**WHAT YOU NEED TO DO**
Lines from the material below that hold the string "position" are what is needed; copy each of them.

***

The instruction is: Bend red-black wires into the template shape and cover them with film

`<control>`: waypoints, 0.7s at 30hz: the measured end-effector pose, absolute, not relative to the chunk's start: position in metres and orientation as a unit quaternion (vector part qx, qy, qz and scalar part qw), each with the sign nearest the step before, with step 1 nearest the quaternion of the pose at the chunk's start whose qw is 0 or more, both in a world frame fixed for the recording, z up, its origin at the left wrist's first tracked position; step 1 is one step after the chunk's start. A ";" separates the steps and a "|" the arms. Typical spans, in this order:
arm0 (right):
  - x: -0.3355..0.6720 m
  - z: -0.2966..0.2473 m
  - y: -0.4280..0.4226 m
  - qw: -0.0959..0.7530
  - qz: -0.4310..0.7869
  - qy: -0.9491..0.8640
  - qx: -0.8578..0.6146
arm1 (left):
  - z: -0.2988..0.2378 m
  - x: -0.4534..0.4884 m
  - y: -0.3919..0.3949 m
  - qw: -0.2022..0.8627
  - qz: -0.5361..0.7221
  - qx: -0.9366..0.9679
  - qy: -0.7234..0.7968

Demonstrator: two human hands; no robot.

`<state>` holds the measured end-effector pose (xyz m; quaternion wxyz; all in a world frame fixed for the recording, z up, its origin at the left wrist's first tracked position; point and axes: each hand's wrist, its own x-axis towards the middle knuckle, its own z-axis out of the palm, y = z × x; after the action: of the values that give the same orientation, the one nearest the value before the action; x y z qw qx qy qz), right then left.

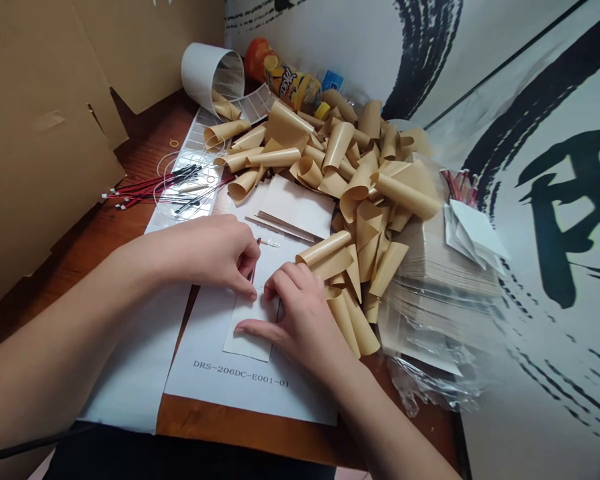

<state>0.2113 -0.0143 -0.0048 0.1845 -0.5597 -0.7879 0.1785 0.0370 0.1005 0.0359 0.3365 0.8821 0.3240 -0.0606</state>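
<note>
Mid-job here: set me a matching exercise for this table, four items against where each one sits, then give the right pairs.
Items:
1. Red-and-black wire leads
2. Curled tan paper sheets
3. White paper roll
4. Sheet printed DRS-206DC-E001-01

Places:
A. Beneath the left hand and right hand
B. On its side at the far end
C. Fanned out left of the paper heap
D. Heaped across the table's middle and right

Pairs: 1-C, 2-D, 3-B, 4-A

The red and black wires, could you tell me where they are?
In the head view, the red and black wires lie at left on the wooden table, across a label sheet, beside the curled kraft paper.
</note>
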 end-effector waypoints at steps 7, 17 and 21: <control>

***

**SOLUTION TO THIS EXERCISE**
`<control>`: waypoints, 0.7s at 30hz: the measured end-effector pose, absolute, not relative to the chunk's start: position in metres and orientation as a unit quaternion (vector part qx, qy, qz and scalar part qw), each with the sign nearest the step before, with step 1 nearest the quaternion of the pose at the chunk's start whose qw is 0 or more, both in a world frame fixed for the recording, z up, its origin at the left wrist's first tracked position; step 1 is one step after the chunk's start. A ";" separates the steps and a "|" the arms. Typical spans, in this order:
`<state>` holds the measured end-effector pose (xyz m; quaternion wxyz; all in a world frame fixed for the recording, z up, its origin at the left wrist's first tracked position; point and axes: each hand's wrist, its own x-axis towards the middle knuckle, its own z-axis out of the palm, y = z × x; after the action: of the values that give the same orientation, the one nearest the value before the action; x y z qw qx qy qz), right then left.

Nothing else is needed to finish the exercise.